Rhonda Stoppe [00:11:38]:
If you're contemplating divorce, find help. Look for godly counselors Malachi 2:16 reminds God's people to honor our covenant in marriage that we might produce a godly seed in more than three decades, decades of ministry, my husband and I have observed the unfortunate rebellion and repercussions of divorce that it has had on families. When Satan means for evil, God can use it for good. So don't lose heart. We've also seen many amazing godly children raised by parents who turned in wholehearted, devoted pursuit of Christ in spite of their failed marriage. Your trials are not always about you. I firmly believe that any difficulty you endure with your eyes fixed on Jesus can be a light that God can use to draw your children to genuine salvation and trust in Christ as the only source for security and joy.

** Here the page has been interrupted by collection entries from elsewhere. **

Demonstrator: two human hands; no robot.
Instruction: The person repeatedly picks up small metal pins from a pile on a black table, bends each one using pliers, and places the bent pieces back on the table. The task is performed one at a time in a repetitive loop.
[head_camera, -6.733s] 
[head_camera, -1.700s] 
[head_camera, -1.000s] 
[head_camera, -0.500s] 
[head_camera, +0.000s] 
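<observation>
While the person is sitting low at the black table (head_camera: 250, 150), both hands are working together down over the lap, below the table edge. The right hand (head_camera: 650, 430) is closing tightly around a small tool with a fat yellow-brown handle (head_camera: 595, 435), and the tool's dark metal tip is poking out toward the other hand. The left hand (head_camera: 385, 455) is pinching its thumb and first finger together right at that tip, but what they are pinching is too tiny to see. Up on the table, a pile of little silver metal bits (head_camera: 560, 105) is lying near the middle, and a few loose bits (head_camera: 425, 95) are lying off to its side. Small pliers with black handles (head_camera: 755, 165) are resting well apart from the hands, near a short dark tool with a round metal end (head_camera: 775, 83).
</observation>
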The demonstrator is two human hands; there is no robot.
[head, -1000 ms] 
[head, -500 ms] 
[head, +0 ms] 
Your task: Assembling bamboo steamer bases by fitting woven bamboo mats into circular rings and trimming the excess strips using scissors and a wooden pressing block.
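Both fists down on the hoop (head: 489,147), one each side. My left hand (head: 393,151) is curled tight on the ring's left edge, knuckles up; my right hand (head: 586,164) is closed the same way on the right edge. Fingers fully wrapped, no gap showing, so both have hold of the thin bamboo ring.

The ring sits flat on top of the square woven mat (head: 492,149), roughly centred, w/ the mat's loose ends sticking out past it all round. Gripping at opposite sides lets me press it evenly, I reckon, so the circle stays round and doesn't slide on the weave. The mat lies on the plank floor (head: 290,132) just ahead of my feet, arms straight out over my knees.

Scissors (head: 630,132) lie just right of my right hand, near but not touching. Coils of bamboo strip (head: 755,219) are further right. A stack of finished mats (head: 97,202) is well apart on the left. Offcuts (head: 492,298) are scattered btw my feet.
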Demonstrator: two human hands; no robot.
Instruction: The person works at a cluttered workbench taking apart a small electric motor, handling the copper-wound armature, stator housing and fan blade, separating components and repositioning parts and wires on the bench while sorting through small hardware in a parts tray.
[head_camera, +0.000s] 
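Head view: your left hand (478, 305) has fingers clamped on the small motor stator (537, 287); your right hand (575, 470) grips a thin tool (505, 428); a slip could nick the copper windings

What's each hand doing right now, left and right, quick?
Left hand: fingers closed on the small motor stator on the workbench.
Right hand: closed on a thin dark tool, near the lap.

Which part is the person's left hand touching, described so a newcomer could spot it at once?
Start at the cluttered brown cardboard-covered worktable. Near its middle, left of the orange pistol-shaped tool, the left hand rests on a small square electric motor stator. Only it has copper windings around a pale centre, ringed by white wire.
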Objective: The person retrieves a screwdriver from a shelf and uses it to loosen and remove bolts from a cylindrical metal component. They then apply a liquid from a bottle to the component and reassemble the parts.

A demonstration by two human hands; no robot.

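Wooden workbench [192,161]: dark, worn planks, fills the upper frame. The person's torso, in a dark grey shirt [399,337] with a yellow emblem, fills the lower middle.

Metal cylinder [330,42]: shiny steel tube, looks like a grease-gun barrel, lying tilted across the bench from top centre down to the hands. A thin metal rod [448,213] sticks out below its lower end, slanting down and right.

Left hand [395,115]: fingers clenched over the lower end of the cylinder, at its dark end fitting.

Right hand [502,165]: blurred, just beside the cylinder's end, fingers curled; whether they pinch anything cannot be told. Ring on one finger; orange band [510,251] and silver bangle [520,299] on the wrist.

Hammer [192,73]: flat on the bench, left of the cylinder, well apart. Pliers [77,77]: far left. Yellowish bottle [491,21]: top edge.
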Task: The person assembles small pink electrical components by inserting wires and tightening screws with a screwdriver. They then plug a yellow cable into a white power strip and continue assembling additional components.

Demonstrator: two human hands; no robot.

Don't get discouraged if you're already divorced, but please know that with God all things are possible.
Rhonda Stoppe [00:12:38]:
And no matter what the reason for your divorce, God doesn't see your kids as a statistic. He knows how much pain divorce has brought into their little hearts and he is the one who can turn their sorrow to joy. Because God does promise to work all things together for good to those who love him, to those who are called according to his purpose. Romans 8:28 I hope this has helped you and encouraged you. Again, this article was not to bring shame to anyone who's already divorced. There are more. I can't. I skipped through the article because it was kind of long.
Rhonda Stoppe [00:13:08]:
But there are more resources and links in the article that you can find for help, for encouragement, and for help for your kids. Thanks so much. Have a wonderful day and I'm praying for you and I'm praying for your marriage.